Tim Cahill says that “A journey is best measured in friends, rather than miles” and this is something that I truly believe in. One of the best parts about travelling overseas was most of the people in Artevelde are in the same boat as you, away from their family and friends. Now, that might not sound so pleasant but it also means that a majority of the people there also have the same drive for adventure as you and aren’t shy to make new friends or share experiences with one another. Many of the people in our program were multi-lingual and in my eyes much more talented than most of the mono-lingual English speaking North Americans but I found them wanting to know as much about us as possible. They looked at me as this person who came from some mystery land that they had never been too and wanted to find out as much as they could. Ironically enough I felt that Europe was a much more interesting place than anything back home but I happily obliged.

 If you follow the blogs, then you know that another student named Clemens is also in Ghent studying and we’ve become great friends over the last few months. Though we’d meet only a few months prior and we’d been friends with a great deal of others, I find myself enjoying the time I spend with him more than anyone else.
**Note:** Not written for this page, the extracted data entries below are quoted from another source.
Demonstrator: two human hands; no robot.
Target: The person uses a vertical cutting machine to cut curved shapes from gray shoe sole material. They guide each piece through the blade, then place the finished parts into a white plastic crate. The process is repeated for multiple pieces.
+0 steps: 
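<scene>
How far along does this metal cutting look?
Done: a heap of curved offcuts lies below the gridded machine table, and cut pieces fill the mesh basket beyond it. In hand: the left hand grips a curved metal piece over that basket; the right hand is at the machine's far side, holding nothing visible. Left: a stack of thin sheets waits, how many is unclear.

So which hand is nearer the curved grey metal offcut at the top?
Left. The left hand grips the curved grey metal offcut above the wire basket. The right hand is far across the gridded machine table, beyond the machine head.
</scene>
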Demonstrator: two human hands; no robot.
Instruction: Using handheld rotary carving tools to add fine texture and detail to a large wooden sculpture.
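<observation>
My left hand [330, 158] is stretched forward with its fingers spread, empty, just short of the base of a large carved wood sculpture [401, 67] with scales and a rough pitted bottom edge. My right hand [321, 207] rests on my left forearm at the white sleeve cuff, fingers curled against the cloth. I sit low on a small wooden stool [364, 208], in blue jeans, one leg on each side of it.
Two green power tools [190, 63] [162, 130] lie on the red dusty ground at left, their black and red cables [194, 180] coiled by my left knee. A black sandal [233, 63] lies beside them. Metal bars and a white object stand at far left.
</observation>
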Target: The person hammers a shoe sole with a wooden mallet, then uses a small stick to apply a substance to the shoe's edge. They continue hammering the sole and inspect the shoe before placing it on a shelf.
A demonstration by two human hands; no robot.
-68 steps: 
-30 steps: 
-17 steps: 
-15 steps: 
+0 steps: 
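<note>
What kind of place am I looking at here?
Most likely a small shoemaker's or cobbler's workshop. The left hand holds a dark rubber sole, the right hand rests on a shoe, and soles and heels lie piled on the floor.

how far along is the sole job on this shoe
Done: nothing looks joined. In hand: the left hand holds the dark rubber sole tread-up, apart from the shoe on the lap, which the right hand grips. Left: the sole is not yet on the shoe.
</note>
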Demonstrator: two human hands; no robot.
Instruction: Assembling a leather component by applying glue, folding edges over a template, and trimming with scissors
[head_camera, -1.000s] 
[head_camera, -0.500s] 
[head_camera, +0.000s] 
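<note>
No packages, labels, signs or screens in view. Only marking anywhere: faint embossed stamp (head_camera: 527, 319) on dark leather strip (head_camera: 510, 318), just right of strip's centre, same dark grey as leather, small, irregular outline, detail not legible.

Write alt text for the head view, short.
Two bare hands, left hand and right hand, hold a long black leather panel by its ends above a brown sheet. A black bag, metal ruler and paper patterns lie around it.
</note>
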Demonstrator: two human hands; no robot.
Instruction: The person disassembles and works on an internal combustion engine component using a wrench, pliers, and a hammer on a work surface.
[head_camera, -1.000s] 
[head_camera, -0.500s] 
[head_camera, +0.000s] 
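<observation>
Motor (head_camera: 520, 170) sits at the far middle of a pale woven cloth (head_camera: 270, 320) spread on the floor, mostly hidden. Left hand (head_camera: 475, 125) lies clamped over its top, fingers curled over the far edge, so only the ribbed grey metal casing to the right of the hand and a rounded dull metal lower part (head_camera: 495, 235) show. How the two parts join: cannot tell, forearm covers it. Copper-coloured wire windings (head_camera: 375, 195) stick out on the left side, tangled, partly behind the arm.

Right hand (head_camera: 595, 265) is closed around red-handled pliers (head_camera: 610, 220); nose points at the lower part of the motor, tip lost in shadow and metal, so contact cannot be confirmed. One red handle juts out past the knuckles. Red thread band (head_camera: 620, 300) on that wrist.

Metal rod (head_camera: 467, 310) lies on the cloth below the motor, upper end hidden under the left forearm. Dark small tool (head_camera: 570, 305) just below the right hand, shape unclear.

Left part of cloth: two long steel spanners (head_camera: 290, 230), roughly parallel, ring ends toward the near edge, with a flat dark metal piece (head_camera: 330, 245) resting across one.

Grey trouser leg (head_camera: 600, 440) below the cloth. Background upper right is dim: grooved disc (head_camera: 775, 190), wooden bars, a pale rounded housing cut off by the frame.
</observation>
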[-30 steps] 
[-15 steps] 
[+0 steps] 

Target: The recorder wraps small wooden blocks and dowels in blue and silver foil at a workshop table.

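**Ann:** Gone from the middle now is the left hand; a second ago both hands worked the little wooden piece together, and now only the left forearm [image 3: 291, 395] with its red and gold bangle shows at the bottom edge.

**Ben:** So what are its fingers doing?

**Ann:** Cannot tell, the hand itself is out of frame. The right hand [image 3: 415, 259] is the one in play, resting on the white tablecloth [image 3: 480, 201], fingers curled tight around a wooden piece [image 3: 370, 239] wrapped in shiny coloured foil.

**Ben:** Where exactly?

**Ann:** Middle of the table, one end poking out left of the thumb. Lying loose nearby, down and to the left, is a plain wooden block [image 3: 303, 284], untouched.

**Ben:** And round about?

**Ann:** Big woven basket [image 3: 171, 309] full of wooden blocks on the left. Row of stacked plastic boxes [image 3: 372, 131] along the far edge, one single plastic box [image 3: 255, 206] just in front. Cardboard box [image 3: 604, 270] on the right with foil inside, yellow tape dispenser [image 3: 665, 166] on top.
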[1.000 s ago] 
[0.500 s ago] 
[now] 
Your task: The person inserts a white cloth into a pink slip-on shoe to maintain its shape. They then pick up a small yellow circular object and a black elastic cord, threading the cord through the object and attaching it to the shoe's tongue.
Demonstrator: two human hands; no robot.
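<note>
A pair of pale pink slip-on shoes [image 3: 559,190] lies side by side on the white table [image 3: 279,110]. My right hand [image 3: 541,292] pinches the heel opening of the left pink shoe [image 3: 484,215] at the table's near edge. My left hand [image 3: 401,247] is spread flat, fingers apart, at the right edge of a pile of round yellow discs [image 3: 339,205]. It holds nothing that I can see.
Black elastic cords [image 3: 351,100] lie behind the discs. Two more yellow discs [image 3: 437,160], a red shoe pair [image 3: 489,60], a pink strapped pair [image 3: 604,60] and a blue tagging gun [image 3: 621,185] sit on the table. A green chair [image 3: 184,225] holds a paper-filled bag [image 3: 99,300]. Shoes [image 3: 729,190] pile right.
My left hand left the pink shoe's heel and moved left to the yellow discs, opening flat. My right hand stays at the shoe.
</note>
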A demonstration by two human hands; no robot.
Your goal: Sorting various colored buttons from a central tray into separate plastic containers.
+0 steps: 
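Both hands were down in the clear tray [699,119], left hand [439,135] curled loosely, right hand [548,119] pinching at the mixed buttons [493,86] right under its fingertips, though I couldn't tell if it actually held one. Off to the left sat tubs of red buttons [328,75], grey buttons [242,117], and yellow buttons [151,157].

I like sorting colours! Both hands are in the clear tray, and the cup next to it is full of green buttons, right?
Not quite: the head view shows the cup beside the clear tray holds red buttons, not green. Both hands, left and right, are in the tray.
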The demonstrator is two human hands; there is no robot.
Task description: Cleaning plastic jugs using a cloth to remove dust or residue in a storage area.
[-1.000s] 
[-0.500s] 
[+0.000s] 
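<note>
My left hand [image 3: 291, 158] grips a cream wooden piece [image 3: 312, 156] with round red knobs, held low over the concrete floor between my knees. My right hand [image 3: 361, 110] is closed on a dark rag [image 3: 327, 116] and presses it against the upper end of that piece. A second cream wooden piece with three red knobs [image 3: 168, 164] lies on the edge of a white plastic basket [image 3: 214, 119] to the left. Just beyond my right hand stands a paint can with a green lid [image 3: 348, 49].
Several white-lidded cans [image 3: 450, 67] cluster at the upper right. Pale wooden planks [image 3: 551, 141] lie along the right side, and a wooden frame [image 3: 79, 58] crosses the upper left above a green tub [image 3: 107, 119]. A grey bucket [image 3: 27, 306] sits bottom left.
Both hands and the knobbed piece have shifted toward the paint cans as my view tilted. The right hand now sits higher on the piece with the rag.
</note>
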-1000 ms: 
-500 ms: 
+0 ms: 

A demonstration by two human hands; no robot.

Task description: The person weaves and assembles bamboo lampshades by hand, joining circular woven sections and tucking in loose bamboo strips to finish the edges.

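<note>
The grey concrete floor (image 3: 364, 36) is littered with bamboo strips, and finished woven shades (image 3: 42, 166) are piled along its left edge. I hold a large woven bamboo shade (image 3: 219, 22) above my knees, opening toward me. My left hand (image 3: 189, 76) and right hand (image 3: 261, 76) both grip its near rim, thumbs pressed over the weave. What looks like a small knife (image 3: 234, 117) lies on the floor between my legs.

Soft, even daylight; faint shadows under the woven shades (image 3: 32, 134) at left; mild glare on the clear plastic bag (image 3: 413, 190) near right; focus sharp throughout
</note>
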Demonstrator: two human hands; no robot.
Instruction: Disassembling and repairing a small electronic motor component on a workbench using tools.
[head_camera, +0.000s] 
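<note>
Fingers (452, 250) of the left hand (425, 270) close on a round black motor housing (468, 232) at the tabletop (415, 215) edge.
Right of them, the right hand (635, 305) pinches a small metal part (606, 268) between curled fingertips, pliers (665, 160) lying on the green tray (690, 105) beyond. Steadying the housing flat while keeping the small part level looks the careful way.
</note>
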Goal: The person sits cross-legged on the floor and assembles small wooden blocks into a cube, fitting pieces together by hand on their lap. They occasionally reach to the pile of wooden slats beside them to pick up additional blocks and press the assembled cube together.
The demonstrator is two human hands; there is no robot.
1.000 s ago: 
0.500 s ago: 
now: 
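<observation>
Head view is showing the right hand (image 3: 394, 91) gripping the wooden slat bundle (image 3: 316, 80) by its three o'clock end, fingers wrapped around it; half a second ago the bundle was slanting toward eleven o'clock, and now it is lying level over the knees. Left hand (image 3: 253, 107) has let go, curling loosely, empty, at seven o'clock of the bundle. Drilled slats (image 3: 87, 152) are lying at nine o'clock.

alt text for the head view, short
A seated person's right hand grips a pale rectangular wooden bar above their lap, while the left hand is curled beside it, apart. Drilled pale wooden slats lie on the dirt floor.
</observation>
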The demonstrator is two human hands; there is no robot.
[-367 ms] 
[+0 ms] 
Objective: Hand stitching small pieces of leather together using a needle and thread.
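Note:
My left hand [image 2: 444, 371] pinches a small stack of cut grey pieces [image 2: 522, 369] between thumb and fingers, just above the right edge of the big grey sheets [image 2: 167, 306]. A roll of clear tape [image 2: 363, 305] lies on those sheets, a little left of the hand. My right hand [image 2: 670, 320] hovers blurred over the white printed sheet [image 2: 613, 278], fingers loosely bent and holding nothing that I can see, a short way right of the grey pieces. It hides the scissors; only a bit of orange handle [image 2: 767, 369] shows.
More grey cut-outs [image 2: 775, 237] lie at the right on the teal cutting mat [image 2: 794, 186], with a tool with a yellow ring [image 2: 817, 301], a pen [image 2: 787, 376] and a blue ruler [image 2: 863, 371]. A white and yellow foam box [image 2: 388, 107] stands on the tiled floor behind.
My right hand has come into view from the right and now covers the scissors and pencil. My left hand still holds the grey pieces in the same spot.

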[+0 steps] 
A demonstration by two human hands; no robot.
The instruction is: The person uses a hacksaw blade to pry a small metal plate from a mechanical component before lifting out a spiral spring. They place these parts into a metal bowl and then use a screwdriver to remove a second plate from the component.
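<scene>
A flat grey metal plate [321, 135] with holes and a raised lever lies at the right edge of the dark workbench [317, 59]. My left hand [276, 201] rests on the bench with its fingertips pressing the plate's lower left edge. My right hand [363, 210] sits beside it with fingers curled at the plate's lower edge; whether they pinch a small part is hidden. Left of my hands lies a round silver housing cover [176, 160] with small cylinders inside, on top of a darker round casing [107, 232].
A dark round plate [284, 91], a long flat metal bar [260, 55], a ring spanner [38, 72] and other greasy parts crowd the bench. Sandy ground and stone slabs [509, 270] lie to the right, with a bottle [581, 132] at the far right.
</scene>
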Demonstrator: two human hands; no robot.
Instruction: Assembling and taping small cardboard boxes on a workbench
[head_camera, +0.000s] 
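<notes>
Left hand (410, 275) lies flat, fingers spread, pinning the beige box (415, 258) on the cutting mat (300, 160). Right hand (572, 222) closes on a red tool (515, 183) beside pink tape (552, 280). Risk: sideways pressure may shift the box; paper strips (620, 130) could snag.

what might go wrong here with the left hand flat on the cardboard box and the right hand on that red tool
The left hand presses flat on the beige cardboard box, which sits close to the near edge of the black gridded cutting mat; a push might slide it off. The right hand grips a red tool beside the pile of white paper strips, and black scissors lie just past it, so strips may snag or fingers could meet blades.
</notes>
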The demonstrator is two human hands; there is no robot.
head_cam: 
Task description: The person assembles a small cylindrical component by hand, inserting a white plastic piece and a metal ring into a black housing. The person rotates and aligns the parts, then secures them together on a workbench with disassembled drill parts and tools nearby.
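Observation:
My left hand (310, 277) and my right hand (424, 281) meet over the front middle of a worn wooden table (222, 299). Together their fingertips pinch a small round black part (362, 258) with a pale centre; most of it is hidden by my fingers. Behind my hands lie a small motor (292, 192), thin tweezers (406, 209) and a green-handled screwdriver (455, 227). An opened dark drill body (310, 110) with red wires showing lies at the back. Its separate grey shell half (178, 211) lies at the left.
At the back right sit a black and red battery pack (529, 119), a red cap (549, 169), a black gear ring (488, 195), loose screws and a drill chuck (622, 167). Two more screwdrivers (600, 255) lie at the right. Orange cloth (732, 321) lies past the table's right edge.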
One of my fondest memories is when he planned a Canadian Thanksgiving that involved cooking for 12+ people and went through the time/cost to prepare this whole elaborate event just too make others happy. We enjoyed mounds of food as well as party games and sharing stories with one another about back home. At the time, I was very sick and not feeling very upbeat but that one night made all of us feel slightly closer to home.

 One of my most memorable friends was a Bavarian man named Tobi. He’s a thin, short guy who has the humor you’d expect from a German, but was one of the most down to earth, and genuine people I’ve ever met. Whenever we’d have a conversation you knew that he gave 100% of his attention to you and would always have a great point to make towards any statement made. He’s never lied and will without a doubt tells you that you’re wrong if he felt it was needed to be said. His honesty isn’t outdone by his generosity that was given to anyone that was in need of help. We hold these poker nights every week and he would always come on time with beer to share with everyone, but of course would talk about how “Bavarian beer was the greatest” and “Belgian’s just can’t make beer as good as Bavaria”. This would be me with some groans and eye rolling but it was the thought that counted.

 One of my favourite things to do is both Tobi, Clemens and I share a Monday morning class at 8 in the morning (which we all looooooove…). The second week of classes we came up with the idea of going to breakfast and coffee since double doubles don’t exist in Belgium. This ended up becoming a recurring plan and we soon found a sandwich shop that was just near our campus were for 6-8 Euros you could enjoy a foot-long sandwich with your choice of coffee. We would spend hours chatting about our weekends, who we saw, where we went, what we did, as well as talking about current events and what was going on back home. We went there so often that the man who ran the shop knew us and remembered our order responding with “The usual” as we would sit down. He would make this small chocolate covered marshmallow and ask us if they were good enough to sell. By far though the funniest moment was after he would give us our food and drink he would respond with a brisk “You’re Welcome” before any of us could thank him for our meal.

 Even though I was able to travel all over Europe and visit numerous ancient cities or iconic landscapes I find myself enjoying and relishing those moments the most.